Dans un monde où les frontières s’effacent au profit des alliances stratégiques, la diplomatie tunisienne émerge comme le pivot indispensable pour repositionner l’économie nationale dans le nouvel ordre mondial. Face à la paralysie du multilatéralisme post-Seconde Guerre mondiale et aux recompositions géopolitiques accélérées, elle n’est plus un simple outil de représentation, mais un levier concret pour ouvrir des portes commerciales, attirer des investissements et ancrer la Tunisie au carrefour méditerranéen, africain et arabe.
Ce débat riche, tenu lors de la 39ᵉ édition des Journées de l’Entreprise organisées par l’IACE à Sousse du 11 au 13 décembre 2025, entre Hatem Atallah ancien ambassadeur chevronné, et Fethi Sellaouti, professeur d’économie et ex-ministre de l’Éducation, illustre parfaitement cette interconnexion vitale entre diplomatie et économie.
Contexte du débat et positionnements initiaux
Modéré par Taoufik Habaieb, CEO du magazine Leaders, ce panel s’inscrit dans le thème global :« L’entreprise et le nouvel ordre économique ». Et ce, explorant la place de la Tunisie face aux mutations internationales.
Les intervenants répondent à des questions précises : le positionnement actuel diplomatique et économique, les créneaux disponibles dans l’économie mondiale, les actions nécessaires pour les saisir et l’unique mesure prioritaire si une seule était possible.
Analyse du positionnement diplomatique : une identité multidimensionnelle
Hatem Atallah définit le positionnement diplomatique actuel comme intrinsèquement pluriel : arabe, musulman, maghrébin, africain, méditerranéen. Au cœur de ces dimensions, la vocation méditerranéenne prime par l’histoire, les ambitions et les partenariats post-indépendance. « La Tunisie est au carrefour de toutes ces trajectoires », souligne-t-il, plaçant la primauté de l’intérêt et de la souveraineté nationaux au sommet des priorités. Dans un contexte de « grands bouleversements » sur la scène internationale, la diplomatie tunisienne doit pivoter vers un « multilatéralisme actuel », agile et recentré sur des orientations nationales inédites.
Hatem Atallah rétorque avec finesse : la diplomatie reflète les choix nationaux. Historiquement, elle a réussi, comme dans le développement industriel avec l’Allemagne du Nord via l’industrie automobile, ou les premiers pas à Tokyo. L’exemple est clair : les diplomates professionnels ouvrent les portes, préparent le terrain, identifient contacts et priorités. Ensuite, les entrepreneurs privés agissent.
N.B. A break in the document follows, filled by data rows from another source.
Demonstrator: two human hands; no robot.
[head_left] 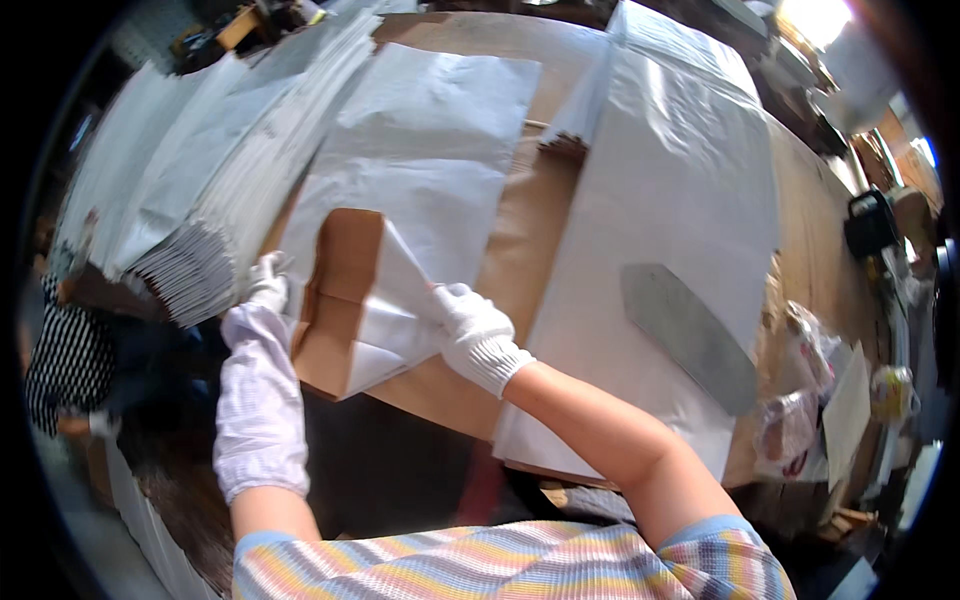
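Note:
A white paper sack (430,120) with a brown inner layer (343,270) lies lengthwise on the table before me. Its near end is spread apart, so the brown inside shows. My right hand (475,328), in a white knitted glove, is closed on the right side of that end, where the white layer is pulled into a fold. At the left edge of the same end is my left hand (267,282), gloved and with a white sleeve cover. Its fingers are curled against the sack's edge, and the fingertips are partly hidden.
A thick stack of white sacks (190,265) stands on the left. To the right lies another white pile (690,180) with a grey flat plate (690,335) on it. Plastic bags (790,425) sit at the table's right edge. Another person's checked clothing (70,355) shows at far left.

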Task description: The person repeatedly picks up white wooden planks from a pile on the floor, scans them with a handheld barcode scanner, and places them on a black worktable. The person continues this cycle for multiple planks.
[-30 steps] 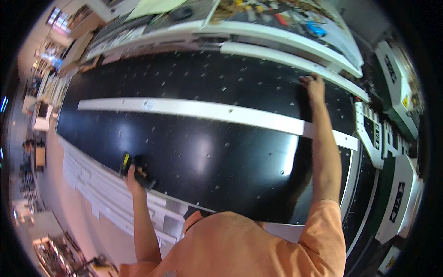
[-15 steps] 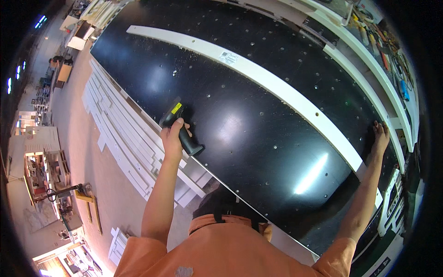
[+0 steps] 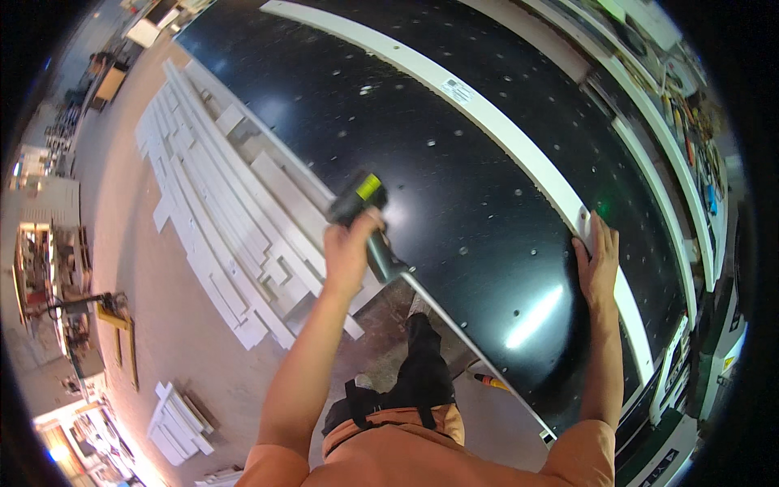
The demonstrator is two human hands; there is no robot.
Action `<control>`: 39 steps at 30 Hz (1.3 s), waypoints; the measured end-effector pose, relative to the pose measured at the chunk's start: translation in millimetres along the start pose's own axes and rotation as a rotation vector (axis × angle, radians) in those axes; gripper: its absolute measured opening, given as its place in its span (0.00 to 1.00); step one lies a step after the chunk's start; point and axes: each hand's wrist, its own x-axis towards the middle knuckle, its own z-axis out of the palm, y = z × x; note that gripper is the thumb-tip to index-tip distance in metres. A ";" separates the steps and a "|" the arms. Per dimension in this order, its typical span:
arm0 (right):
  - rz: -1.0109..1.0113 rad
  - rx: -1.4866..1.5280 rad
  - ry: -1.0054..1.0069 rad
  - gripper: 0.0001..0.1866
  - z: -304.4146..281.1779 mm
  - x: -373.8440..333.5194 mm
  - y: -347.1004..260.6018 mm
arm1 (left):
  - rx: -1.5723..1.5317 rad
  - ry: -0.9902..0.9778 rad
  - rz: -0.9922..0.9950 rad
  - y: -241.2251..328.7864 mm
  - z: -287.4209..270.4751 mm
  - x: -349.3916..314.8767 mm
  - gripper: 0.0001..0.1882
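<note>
A black handheld scanner (image 3: 383, 254) with a bright yellow-green label is in my left hand (image 3: 349, 252), its fingers wrapped round the grip. It hangs above the near edge of the black tabletop (image 3: 479, 195), slightly blurred. Across that dotted dark surface lies a long white board strip (image 3: 519, 146) with a printed label (image 3: 457, 89) towards its far end. Near the strip's closer part, my right hand (image 3: 599, 260) straddles it, thumb on one edge and fingers over the other.
Stacked white boards (image 3: 219, 219) lie to the left, below the table edge. Smaller white pieces (image 3: 177, 426) rest on the floor. Beyond the table, hand tools (image 3: 690, 146) crowd the right side. A yellow pallet jack (image 3: 118, 325) stands far left.
My right hand has come from the table's far right side onto the white strip. My left hand has shifted rightward in the view with the scanner, and the view itself has moved.
</note>
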 end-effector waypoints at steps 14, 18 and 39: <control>-0.473 0.200 -0.465 0.40 -79.2 -339.9 -304.5 | -0.121 -0.162 0.045 -89.6 -260.7 -353.5 0.15; -0.727 0.426 -0.586 0.40 -84.6 -443.8 -415.9 | -0.174 0.031 0.153 -79.7 -374.5 -427.8 0.15; -1.979 0.588 -0.500 0.43 -50.8 -632.9 -961.6 | -0.122 1.119 0.774 -75.0 -732.8 -812.1 0.18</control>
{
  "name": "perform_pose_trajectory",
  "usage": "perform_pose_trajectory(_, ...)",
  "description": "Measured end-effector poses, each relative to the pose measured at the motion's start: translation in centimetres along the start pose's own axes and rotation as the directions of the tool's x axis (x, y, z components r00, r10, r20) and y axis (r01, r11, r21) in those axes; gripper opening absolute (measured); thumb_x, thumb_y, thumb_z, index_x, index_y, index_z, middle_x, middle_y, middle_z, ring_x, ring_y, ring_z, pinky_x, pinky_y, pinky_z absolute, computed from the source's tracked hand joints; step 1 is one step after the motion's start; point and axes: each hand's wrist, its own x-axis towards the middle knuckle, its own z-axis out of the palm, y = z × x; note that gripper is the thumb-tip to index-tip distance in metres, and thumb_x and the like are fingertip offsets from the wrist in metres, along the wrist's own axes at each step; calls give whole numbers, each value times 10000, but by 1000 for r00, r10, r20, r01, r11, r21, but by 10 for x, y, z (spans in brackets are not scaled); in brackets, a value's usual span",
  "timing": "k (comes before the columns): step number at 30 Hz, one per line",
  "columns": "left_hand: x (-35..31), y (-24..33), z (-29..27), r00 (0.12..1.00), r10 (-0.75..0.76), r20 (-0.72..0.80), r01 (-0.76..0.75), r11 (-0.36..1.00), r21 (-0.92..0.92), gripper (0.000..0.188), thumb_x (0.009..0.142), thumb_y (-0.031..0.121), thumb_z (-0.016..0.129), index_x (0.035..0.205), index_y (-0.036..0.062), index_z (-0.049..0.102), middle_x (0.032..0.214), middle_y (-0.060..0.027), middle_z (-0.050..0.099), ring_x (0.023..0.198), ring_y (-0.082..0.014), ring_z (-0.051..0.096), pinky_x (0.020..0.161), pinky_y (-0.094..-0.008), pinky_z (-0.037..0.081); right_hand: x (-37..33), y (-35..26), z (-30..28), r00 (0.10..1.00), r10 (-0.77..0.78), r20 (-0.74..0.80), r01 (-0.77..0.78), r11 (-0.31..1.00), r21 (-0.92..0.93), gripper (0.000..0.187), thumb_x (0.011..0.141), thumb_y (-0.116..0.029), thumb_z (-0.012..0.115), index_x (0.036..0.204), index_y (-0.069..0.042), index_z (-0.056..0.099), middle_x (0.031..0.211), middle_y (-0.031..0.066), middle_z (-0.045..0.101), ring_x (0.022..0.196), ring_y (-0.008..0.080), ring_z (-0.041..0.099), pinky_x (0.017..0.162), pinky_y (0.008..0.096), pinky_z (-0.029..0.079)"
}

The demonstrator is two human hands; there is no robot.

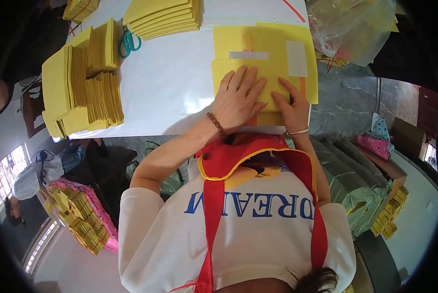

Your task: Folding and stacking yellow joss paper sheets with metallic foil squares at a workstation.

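A folded yellow paper piece (273,69), looking like an envelope, lies at the right end of the white table. My left hand (238,97) rests flat on it, fingers spread and pointing away from me. On its right edge is my right hand (293,108), thumb and index finger apart, the other fingers partly hidden. Beyond my left fingertips, a whitish strip (248,55) crosses the yellow paper. Partly underneath, to the right, lies another yellow sheet (311,49) with a pale rectangular patch (296,58) and an orange strip.
Stacked yellow envelopes (57,80) stand at the table's left, with another stack (163,19) at the back. Teal-handled scissors (129,45) lie between them. A clear plastic bag (353,29) sits beyond the right corner. Green wrapped bundles (346,180) are at my right side.
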Motion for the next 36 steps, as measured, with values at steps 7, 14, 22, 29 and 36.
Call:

Position économique : défis macro et saturation sectorielle
De son côté, Fethi Sellaouti dissèque les déséquilibres macroéconomiques persistants : chômage structurel prouvant l’obsolescence du modèle low-cost (textile, tourisme), délaissant l’agriculture céréalière malgré des choix passés comme la loi de 1972 ou l’essor touristique transitoire. Ces options ont résolu des problèmes immédiats mais saturé le potentiel, négligeant un secteur fondamental. Il plaide pour un retour à l’agriculture modernisée : numérique, intensive, bio pour l’export européen. Hatem Atallah, moins focalisé sur l’économique, renvoie à la nécessité d’une stratégie nationale globale pour guider la diplomatie.
Le tandem interroge les bénéfices mutuels : en quoi l’économie a-t-elle profité de la diplomatie ? A cette interrogation, Hatem Atallah insiste sur le rôle facilitateur, fier d’avoir accompagné les entreprises tunisiennes aux États-Unis. Des jeunes diplomates, souvent isolés (un couvrant Pakistan, Bangladesh, Afghanistan; un autre l’Éthiopie et 11 pays), « se battent » pour ouvrir des portes; malgré les moyens limités du ministère.
Créneaux accessibles : opportunités dans la transition mondiale
La question pivote sur les niches mondiales : secteurs en expansion (écologique, numérique, démographique, géopolitique). Fethi Sellaouti identifie les atouts tunisiens : un capital humain qualitatif (malgré les failles éducatives); une proximité européenne; des accords de libre-échange (UE, Afrique, bilatéraux arabes); un ensoleillement pour les renouvelables.
Hatem Atalhah complète par la création et le lancement d’un nano satellite spatial 100 % tunisien et d’un comité national créé sous Zine El Abidine Ben Ali, l’IA appliquée et les efforts épars. Ces créneaux exigent une diplomatie agile pour les soutenir.